Nd³⁺ + 3OH⁻ → Nd(OH)₃ (7)

Zn → Zn²⁺ + 2e⁻ (8)

Fig. 9 (A) Tafel plots, (B) Nyquist plots, (C) equivalent electric circuit and (D) Bode plots for (a) the zinc coating obtained from the 0% SSPB, (b) the zinc coating obtained from the 5% SSPB, (c) the zinc coating obtained from the 15% SSPB, and (d) the zinc coating obtained from the 25% SSPB on the NdFeB magnets.

Table 2 Electrochemical parameters derived from the polarization curves of the NdFeB-based zinc coatings in 3.5 wt% NaCl solution

Silica sol content in plating bath (%)	Ecorr (mV, vs. SCE)	jcorr (A cm^−2)
0	−1148	6.3 × 10^−6
5	−1158	3.2 × 10^−6
15	−1112	4.0 × 10^−7
25	−1108	7.9 × 10^−7

---

Comparisons of the EIS data acquired for the zinc coatings formed in the different SSPBs are shown in Fig. 9(B and D). These tests were also performed in neutral 3.5 wt% NaCl solution. In Fig. 9(B and D), the experimental data are marked as points and the fitted impedance data obtained using the proposed electrical equivalent circuit (EEC) are marked as continuous lines. The arc curves indicate that the electron transfer process was inhibited on the electrode surface. Furthermore, a larger radius of the arc indicates a higher anti-corrosion resistance and a greater difficulty of electron transfer. The shape of the Nyquist plots (Fig. 9(B)) for the samples with a different silica sol content indicates that the anti-corrosive property of the coatings was notably improved due to the tightly embedded silica nanoparticles when the silica sol content in the plating bath was 15%. A more detailed interpretation of the EIS measurement was performed by fitting the experimental plots using the EEC depicted in Fig. 9(C).
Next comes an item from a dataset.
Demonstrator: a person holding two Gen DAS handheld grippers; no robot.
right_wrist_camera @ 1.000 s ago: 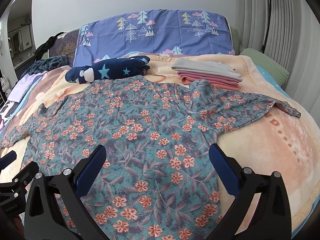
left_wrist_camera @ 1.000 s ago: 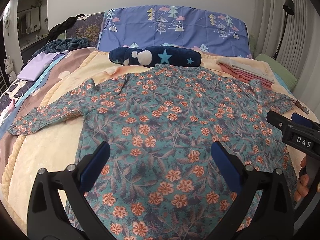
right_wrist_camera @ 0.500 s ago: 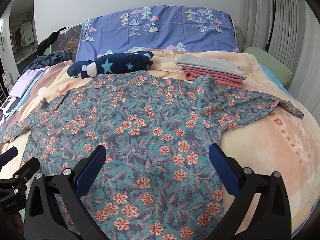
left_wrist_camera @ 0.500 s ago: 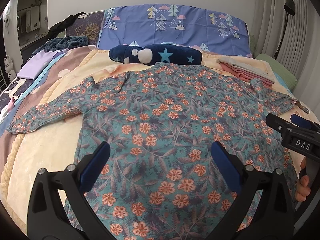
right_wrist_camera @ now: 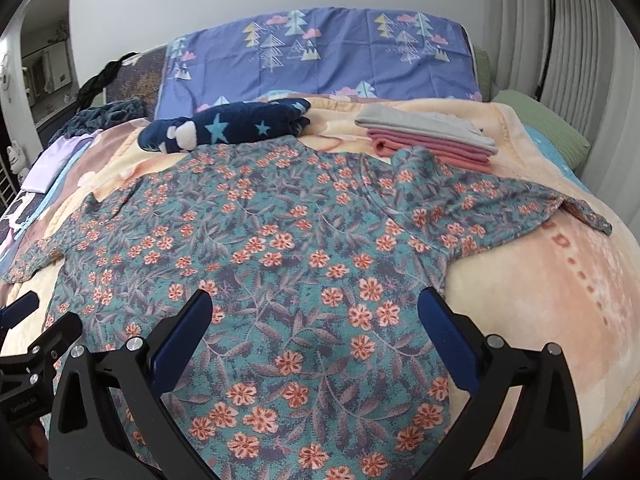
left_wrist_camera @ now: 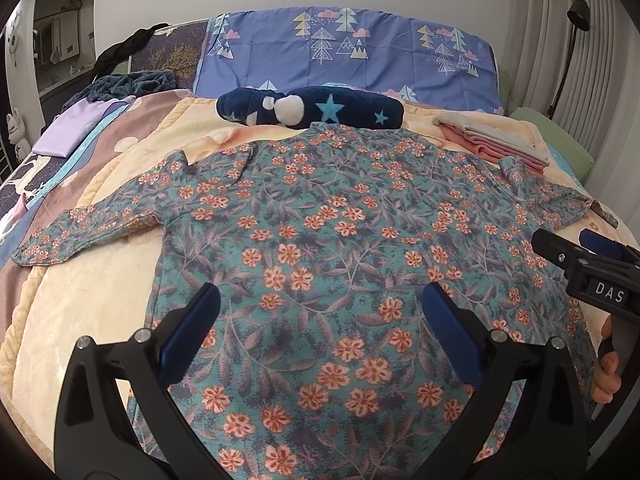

In Fig. 9(C), R_s, R_cor, R_ct are the solution resistance, the resistance of the corrosion product and the charge transfer resistance to the ionic current through the defects in the zinc film. CPE₁ and CPE₂ are the constant phase elements that represent the corrosion product capacitance and double-layer capacitance due to the roughness and inhomogeneity of the electrode surface, respectively. The CPE impedance is given by the following equation:

Z_CPE(ω) = Y₀⁻¹(jω)⁻ⁿ (9)

where Y₀ is a constant that is independent of frequency, ω is the angular frequency, , and n is the exponential index that represents the dispersion of relaxation. W is the Warburg impedance that represents the diffusion-controlled process at low frequencies and is attributed to mass transfer limitations through the pits on the zinc coating.^2,3,11 The values of the main EEC parameters for the different samples are presented in Table 3. All of the standard deviation values (SDV) were less than 1% in value, which means the equivalent circuit used for fitting the AC impedance data was appropriate. As shown in Table 3, the zinc coating obtained from the 15% SSPB had an R_ct value of 8850 Ω cm², which was significantly higher than the others, implying superior anti-corrosive properties.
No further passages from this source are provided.